Дима не собирался никому ничего объяснять. Все и так было понятно. Надо было добивать. Надо было говорить лютую правду, против которой не выстоит ни один каземат.

Вот тут вы молодцы, говорил он, застыв перед приросшей дверью, вот тут вы, сука, честные, – назвались совком, полезайте в пузо. Для вас с самого начала важнее было не содержание, а форма, не дело, а слово, главное, чтобы Союз, чтобы совок во всей людоедской сути, чтобы начальству жопы лизали истово, а если не лижешь, то враг, даже если остальное истово делаешь. Самое обидное, что жопа не ваша и даже не начальника, а так, ничья, жопа мира – поклялись быть верной ей и верите. А это глупо, в жопу-то верить. Нет у вас ничего, только утыренные из народной кучи деньги, случайные начальники да случайные изделия номер раз-два-три, проверено электроникой. Вы эвээмкой решили мир спасти? Аккумулятором страну спасти захотели? Электромобильчиком – народ? Народу, ребят, – вы, может, удивитесь, – электромобильчик не нужен, и эвээмка ему не нужна. И Союз ваш ему не нужен. Ему нужны правда и справедливость. И если вы врете народу, народ вас сметет. Так всегда было, и так всегда будет, хоть сажайте, а хоть вешайте. Дверь откройте, бараны. Откройте, я сказал!

На пятый день Дима заподозрил, что может остаться здесь надолго и, быть может, даже до смерти. Дверь не поддавалась, стена не пробивалась ни ногами, ни выдранным смесителем. От идеи запалить кровать и посмотреть, что получится, Дима отказался. Во-первых, долго было возиться с поджигающим элементом, а главное – картинка могла получиться несимпатичной и до боли нелепой, ну или до нелепости болезненной. Даже если тюремщики наблюдали за тем, что происходит в этой как бы камере,– в чем Дима сомневался все больше.

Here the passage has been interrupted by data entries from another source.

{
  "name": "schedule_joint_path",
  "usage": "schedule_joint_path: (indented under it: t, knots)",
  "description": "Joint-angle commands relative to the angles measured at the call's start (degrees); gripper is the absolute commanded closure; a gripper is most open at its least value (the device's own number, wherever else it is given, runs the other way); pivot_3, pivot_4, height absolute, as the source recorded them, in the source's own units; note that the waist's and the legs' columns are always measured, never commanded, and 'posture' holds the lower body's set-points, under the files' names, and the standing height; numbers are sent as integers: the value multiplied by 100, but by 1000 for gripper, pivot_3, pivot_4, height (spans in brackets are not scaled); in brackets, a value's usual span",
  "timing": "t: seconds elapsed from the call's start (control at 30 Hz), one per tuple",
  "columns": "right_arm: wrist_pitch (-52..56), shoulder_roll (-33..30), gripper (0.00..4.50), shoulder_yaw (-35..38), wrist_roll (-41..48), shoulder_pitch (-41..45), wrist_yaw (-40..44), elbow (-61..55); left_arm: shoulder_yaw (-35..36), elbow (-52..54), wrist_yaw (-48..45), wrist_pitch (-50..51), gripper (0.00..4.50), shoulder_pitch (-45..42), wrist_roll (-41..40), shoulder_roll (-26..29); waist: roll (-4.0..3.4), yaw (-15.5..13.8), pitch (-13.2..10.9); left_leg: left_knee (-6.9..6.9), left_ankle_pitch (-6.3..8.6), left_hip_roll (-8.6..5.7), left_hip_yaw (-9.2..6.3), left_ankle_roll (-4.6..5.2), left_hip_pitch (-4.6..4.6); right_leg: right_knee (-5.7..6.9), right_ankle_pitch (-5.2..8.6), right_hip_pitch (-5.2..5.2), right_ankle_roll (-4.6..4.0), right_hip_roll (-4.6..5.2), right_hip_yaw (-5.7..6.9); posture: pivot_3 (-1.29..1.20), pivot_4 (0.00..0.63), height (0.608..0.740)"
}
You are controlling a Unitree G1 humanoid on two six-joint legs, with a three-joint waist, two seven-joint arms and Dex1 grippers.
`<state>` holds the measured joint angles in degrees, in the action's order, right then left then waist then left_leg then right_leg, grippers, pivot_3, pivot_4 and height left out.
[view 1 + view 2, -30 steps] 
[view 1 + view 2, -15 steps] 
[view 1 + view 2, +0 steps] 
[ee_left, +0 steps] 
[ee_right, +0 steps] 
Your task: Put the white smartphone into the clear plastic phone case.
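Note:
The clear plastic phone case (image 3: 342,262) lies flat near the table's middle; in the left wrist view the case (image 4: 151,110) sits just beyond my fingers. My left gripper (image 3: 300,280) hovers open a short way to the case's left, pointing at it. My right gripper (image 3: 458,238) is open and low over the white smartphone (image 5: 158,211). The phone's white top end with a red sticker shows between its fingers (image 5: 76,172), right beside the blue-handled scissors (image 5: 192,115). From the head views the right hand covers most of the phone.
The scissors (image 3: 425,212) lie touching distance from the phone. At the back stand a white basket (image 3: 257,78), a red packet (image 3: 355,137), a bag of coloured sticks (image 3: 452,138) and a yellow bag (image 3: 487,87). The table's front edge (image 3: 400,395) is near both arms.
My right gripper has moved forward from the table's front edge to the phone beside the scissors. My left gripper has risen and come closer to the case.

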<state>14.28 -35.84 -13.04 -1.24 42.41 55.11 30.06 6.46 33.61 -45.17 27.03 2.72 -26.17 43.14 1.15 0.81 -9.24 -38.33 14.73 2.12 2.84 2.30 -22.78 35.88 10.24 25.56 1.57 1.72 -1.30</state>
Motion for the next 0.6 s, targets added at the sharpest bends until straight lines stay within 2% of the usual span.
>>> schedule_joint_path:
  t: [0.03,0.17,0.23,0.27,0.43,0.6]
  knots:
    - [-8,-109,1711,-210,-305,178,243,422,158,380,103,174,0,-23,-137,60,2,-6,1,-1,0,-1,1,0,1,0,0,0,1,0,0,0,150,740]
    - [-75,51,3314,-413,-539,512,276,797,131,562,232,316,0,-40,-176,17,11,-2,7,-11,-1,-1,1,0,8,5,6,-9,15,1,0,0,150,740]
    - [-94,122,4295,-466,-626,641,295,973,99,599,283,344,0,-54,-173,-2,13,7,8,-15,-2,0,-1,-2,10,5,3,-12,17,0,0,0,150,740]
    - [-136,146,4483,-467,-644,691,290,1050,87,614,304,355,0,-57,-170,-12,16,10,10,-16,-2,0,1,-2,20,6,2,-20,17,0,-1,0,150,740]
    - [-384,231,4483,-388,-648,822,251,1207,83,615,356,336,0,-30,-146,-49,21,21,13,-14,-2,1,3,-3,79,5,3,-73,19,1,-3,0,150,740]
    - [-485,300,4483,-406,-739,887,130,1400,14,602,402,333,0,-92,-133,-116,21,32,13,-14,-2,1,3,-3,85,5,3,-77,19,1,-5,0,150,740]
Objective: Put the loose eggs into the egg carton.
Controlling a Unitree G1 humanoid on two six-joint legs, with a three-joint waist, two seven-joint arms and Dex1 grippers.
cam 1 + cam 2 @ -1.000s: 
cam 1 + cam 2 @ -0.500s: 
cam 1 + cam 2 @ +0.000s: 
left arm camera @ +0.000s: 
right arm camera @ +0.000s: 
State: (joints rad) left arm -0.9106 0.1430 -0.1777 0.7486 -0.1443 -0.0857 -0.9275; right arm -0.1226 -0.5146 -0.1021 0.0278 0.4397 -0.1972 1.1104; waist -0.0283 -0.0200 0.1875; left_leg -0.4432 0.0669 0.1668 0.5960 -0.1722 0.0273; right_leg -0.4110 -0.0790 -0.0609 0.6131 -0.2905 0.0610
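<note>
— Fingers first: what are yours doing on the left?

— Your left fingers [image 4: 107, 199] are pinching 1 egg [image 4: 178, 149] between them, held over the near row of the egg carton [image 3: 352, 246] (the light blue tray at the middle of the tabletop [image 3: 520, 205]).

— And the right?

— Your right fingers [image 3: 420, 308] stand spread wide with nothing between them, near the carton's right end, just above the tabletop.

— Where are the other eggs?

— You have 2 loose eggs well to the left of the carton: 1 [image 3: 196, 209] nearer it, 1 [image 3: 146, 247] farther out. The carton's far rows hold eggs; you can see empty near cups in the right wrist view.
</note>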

Он перестал мыться – смеситель на место не вставал, ну и ладно, – стал больше есть и спать, а прочее время проводил либо скорчившись на кровати лицом в стену, либо выкрикивая все более точные и горькие слова перед дверью. Счет дням Дима потерял. Но, судя по щетине и ногтям, прошло больше недели, когда первый же вопль: «Гады!», ударившись в дверь, привел в действие механизм замка.

Дверь мягко щелкнула, приоткрылась и застыла.